In Naikan therapy, we meditate on all of those people who have given support, who have helped you over the years.  The technique is generally to start with an individual person, say your mother or your father and work first on the first nine years of your life and then ongoing in three year increments. 


One asks three questions:


  • What did I receive from this person during this time?

  • What did I give to this person during this time?

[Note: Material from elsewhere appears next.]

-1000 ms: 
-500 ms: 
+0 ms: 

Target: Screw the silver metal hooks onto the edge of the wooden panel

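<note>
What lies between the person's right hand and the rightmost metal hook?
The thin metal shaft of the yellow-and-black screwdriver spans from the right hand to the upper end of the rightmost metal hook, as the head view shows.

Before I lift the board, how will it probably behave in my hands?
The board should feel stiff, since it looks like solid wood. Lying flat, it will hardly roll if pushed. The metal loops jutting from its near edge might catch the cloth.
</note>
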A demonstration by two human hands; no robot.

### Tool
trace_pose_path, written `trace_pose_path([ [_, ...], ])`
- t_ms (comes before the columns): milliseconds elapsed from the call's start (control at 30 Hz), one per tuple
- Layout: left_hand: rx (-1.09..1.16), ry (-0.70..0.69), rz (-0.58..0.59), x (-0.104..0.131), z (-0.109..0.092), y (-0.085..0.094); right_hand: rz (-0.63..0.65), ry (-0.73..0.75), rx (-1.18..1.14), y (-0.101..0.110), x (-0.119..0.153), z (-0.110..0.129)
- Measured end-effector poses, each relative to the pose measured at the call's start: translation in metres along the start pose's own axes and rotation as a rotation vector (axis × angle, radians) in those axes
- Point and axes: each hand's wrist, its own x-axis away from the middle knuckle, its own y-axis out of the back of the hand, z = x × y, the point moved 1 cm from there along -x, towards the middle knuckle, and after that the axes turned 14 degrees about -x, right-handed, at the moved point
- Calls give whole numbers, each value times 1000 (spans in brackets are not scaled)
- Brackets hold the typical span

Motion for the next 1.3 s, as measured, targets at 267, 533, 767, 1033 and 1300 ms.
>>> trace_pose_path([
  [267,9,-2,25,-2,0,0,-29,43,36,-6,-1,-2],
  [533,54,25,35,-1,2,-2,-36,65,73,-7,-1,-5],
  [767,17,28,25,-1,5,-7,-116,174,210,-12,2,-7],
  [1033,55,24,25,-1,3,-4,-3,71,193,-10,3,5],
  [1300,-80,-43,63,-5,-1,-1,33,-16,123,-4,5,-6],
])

  • What troubles did I cause this person during this time?

 

We specifically ignore the “silent” fourth question, “What trouble did this person cause me” because it’s such a distraction.  If someone has done something to you, you hope that at some point they will reflect on their actions, but it doesn’t really help for you to…and you’ve probably spent too much time reflecting on it already.

 

The problem with self-help is that it’s about assigning blame…who is responsible for your troubles.  Is it your parents, siblings, society, racism, sexism….what?  If you assign that blame to your hearts content, what do you then do with it?  Do you water a seed of anger or resentment?  As Thich Nhat Hanh says, expressing your anger doesn’t eliminate it from your system, it only exercises your ‘anger muscle’ and makes it stronger.  It only accentuates those neural pathways and makes them a more likely response to stimuli.  It can work the same way with compassion.  By dampening my blame response and accentuating my response of compassion, I not only present a more beautiful face to the world, but I remove poison from my heart.  Anger is like taking poison and hoping someone else dies.